CBP Privacy Impact Assessment Says It Can Pull All Sorts Of Data And Communications From Peoples' Devices At The Border

from the Privacy-Impact:-YES dept

The CBP is going to continue fishing in people’s devices, despite federal courts (including the Ninth Circuit Court of Appeals) telling it that suspicionless device searches are unconstitutional. The agency will just have to come up with something approximating suspicion to do it. Its latest Privacy Impact Assessment of its border device search policy gives it plenty of options for continuing its practice of performing deep dives into devices it encounters.

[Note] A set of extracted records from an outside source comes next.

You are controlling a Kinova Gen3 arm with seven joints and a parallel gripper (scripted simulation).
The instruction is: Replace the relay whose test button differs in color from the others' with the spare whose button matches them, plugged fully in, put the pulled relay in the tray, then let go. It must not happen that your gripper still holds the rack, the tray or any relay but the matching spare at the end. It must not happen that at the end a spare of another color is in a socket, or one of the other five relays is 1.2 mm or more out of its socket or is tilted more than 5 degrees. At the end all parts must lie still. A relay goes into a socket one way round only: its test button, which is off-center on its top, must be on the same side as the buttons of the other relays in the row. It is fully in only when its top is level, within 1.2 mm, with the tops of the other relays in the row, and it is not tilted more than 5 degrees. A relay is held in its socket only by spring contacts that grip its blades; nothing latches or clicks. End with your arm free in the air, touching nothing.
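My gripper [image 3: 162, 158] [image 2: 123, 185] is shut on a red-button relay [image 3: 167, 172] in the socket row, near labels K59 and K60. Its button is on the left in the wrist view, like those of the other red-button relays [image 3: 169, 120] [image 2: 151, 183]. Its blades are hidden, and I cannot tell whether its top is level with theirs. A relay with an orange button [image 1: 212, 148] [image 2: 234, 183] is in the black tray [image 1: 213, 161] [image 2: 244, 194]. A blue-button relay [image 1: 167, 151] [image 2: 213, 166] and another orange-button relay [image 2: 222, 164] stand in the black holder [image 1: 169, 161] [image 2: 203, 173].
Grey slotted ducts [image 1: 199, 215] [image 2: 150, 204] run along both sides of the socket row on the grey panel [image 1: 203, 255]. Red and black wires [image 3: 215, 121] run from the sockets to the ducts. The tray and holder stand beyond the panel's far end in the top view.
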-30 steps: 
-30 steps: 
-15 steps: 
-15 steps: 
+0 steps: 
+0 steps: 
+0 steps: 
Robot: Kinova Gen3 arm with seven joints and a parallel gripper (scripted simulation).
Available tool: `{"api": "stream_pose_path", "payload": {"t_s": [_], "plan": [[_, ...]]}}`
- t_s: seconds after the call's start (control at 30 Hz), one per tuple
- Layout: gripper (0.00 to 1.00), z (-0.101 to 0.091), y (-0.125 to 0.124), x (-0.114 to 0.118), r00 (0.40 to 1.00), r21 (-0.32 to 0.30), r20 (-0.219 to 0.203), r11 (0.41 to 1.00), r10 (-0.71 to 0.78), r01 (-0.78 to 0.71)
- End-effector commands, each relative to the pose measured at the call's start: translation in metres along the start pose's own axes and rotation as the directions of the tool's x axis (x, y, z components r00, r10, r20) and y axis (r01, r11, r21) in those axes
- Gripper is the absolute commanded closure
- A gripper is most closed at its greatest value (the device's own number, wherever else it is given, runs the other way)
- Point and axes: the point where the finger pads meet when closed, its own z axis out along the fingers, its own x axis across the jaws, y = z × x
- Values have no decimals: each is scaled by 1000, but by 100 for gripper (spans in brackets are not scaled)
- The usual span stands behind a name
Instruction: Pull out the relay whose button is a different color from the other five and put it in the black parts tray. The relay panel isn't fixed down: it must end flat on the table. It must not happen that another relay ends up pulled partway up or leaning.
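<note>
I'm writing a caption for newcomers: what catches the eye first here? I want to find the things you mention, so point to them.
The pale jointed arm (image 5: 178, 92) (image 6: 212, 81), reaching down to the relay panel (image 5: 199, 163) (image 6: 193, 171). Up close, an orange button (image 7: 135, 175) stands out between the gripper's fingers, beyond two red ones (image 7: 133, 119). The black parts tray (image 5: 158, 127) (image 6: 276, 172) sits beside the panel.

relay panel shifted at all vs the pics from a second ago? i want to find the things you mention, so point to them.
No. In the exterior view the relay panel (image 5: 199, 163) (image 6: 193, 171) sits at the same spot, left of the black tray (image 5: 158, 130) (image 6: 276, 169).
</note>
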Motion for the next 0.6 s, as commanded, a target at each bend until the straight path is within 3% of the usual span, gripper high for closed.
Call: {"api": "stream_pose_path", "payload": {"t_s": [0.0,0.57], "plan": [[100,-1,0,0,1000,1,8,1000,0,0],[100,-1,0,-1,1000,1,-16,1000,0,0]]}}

Travelers heading to the US have many reasons to be cautious about their devices when it comes to privacy. A report released Thursday from the Department of Homeland Security provides even more cause for concern about how much data border patrol agents can pull from your phones and computers.

In a Privacy Impact Assessment dated July 30, the DHS detailed its US Border Patrol Digital Forensics program, specifically for its development of tools to collect data from electronic devices.

The number of device searches performed at the border has been increasing exponentially. The DHS has amped up this program in very recent years. In 2015, the CBP searched less than 5,000 devices. In 2018, it searched 33,000.

The Impact Assessment [PDF] leaves the agency with plenty of options for warrantless searches. First of all, being anywhere near a border (in which “near” means “within 100 miles” and “border” means any port of entry, including actual ports and international airports) subjects people and their devices to additional scrutiny without any need to establish reasonable suspicion. As a border control and security agency, the CBP has the power to engage in a number of searches, detainments, and interrogations without worrying too much about Constitutional rights.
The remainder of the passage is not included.